#### Required action
Each record below is to be copied exactly; the pictures are to be omitted.

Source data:
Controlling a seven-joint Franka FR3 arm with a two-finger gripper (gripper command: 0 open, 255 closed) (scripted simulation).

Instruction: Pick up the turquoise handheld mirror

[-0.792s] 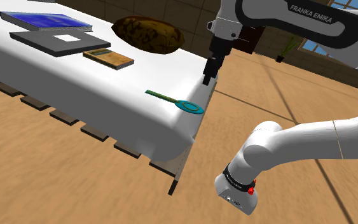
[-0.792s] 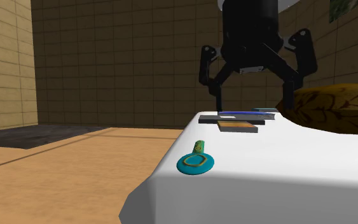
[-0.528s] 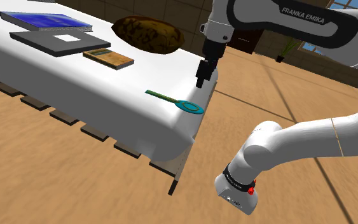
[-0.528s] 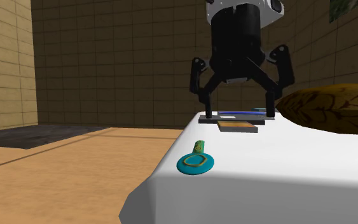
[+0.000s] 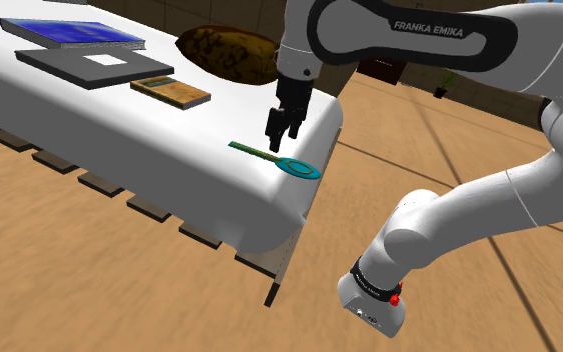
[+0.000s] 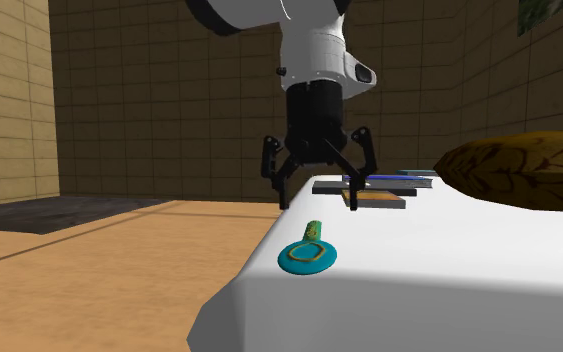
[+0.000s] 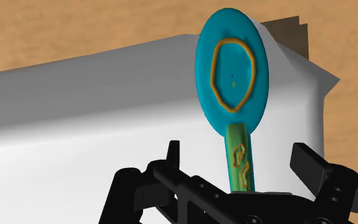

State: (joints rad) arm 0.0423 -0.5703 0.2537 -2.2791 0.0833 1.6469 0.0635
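Claw (image 6: 316, 205), fingers (image 7: 311, 164) apart, hangs over the handle (image 7: 240, 159) of the turquoise mirror (image 7: 233, 70).

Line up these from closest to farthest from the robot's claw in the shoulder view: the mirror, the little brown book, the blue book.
1. Turquoise mirror, right below the open gripper, near the table corner.
2. Small brown book, off to the view's left.
3. Blue book, far upper left.

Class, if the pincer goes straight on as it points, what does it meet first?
The pincer would probably meet the mirror's green handle, on the white table; the wrist view centres it between open fingers. Clearance is unclear.
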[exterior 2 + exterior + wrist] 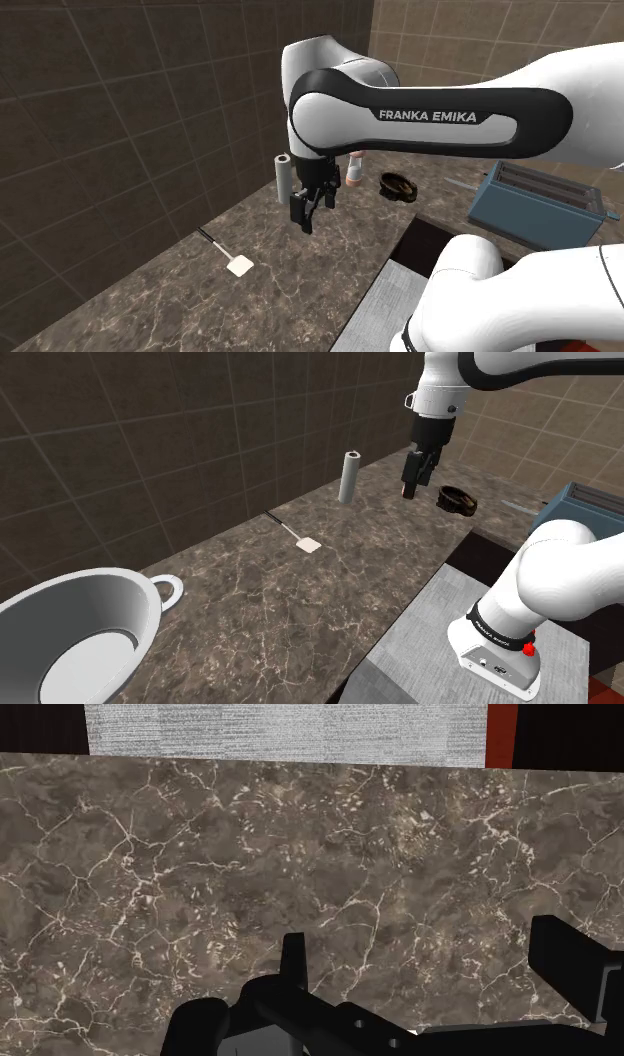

#### Reply to the task
Controlling a seven-joint Franka FR3 arm with a two-finger gripper (gripper command: 0 open, 255 closed) (scripted simulation).

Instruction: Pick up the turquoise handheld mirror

[-0.792s] 
[-0.792s] 
[-0.528s] 
[-0.528s] 
[+0.000s] 
[+0.000s] 
[+0.000s] 

State: (joints rad) arm 0.0423 -0.5703 0.2537 -2.2791 0.0833 1.6469 0.0635
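Claw (image 6: 316, 205), fingers (image 7: 311, 164) apart, hangs over the handle (image 7: 240, 159) of the turquoise mirror (image 7: 233, 70).

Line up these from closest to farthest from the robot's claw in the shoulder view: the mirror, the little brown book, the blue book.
1. Turquoise mirror, right below the open gripper, near the table corner.
2. Small brown book, off to the view's left.
3. Blue book, far upper left.

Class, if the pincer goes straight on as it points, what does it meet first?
The pincer would probably meet the mirror's green handle, on the white table; the wrist view centres it between open fingers. Clearance is unclear.
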[exterior 2 + exterior + wrist] 

The output shown is complete.